WORK REQUIRED: The expected answer is a copy of every line in the listing that has the word "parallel".
━━━━━━━━━━━━━━━━━━━━━━━━━━━━━━
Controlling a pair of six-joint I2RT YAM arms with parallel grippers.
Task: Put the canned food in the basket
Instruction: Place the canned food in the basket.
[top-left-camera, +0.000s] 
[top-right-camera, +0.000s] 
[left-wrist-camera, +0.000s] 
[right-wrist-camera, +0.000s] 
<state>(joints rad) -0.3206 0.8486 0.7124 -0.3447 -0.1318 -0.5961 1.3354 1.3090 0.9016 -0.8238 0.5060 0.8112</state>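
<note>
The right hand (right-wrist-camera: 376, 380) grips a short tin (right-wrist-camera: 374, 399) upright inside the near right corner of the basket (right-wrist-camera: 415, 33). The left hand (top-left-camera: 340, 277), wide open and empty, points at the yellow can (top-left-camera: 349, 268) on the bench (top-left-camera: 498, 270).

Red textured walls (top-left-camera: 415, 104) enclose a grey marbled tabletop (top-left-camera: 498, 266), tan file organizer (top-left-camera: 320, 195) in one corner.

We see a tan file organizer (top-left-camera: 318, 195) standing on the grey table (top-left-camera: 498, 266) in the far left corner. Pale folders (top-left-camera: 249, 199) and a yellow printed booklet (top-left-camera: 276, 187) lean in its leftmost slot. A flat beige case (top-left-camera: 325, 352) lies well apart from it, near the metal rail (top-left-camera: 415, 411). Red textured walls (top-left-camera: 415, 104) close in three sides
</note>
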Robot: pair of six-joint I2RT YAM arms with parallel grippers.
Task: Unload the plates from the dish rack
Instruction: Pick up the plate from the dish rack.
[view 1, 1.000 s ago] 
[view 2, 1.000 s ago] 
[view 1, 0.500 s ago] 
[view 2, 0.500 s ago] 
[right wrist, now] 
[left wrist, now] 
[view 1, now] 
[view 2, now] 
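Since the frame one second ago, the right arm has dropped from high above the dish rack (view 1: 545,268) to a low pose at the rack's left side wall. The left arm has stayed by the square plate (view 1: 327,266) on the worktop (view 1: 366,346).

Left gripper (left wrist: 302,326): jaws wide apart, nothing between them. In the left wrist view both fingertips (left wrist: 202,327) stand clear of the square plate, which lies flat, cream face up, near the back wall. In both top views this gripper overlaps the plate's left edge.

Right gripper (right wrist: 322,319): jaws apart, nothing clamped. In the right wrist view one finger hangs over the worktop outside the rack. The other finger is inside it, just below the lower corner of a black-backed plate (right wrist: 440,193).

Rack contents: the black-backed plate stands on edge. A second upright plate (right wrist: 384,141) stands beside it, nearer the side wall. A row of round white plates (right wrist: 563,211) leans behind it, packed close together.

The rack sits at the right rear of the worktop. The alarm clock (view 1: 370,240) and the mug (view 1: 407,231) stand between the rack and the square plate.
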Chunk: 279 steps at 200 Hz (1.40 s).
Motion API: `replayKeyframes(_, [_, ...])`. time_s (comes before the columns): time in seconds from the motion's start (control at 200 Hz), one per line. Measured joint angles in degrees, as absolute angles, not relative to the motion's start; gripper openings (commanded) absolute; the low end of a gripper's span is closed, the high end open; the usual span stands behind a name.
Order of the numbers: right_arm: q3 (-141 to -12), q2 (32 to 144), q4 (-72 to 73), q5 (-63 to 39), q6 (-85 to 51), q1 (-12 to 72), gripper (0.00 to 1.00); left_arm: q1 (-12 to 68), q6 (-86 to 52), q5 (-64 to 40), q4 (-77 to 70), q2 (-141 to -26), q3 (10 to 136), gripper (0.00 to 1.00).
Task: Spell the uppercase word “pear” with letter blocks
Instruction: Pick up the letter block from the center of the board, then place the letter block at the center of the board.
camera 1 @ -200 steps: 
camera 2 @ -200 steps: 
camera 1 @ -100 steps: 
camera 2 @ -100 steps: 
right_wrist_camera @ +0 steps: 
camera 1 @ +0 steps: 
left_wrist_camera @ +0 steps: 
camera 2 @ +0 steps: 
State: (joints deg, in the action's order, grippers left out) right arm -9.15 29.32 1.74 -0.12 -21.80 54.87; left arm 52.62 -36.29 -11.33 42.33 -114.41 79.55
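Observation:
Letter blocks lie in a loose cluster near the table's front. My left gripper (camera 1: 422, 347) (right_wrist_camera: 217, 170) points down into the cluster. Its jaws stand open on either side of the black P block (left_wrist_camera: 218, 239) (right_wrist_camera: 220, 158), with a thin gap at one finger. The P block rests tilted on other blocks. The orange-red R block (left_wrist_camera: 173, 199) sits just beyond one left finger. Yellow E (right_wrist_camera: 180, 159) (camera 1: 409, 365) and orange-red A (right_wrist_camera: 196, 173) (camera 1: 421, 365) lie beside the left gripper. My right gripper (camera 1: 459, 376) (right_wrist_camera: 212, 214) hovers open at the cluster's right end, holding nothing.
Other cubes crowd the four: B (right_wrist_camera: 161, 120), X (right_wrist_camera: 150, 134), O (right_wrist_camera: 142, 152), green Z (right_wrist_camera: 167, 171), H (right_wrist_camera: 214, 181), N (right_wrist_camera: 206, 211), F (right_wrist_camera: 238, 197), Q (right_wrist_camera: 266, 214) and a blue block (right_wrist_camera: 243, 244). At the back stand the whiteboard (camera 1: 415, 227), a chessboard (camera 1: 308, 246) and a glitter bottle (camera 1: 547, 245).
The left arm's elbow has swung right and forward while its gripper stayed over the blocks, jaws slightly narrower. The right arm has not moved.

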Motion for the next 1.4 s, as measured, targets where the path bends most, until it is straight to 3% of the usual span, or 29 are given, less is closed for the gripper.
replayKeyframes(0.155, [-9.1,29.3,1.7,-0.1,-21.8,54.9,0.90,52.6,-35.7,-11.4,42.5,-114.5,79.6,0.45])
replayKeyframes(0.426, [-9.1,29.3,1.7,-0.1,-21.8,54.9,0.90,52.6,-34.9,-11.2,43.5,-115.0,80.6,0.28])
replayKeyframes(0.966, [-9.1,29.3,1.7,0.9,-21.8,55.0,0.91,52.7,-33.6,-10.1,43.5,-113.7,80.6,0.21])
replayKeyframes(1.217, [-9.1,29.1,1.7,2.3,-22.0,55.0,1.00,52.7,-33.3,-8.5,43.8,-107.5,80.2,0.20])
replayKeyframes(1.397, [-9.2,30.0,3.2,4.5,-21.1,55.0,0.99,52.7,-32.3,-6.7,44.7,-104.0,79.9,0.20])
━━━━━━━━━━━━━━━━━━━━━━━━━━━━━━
YOUR RESPONSE:
Controlling a pair of six-joint I2RT YAM arms with parallel grippers.
Robot: pair of six-joint I2RT YAM arms with parallel grippers.

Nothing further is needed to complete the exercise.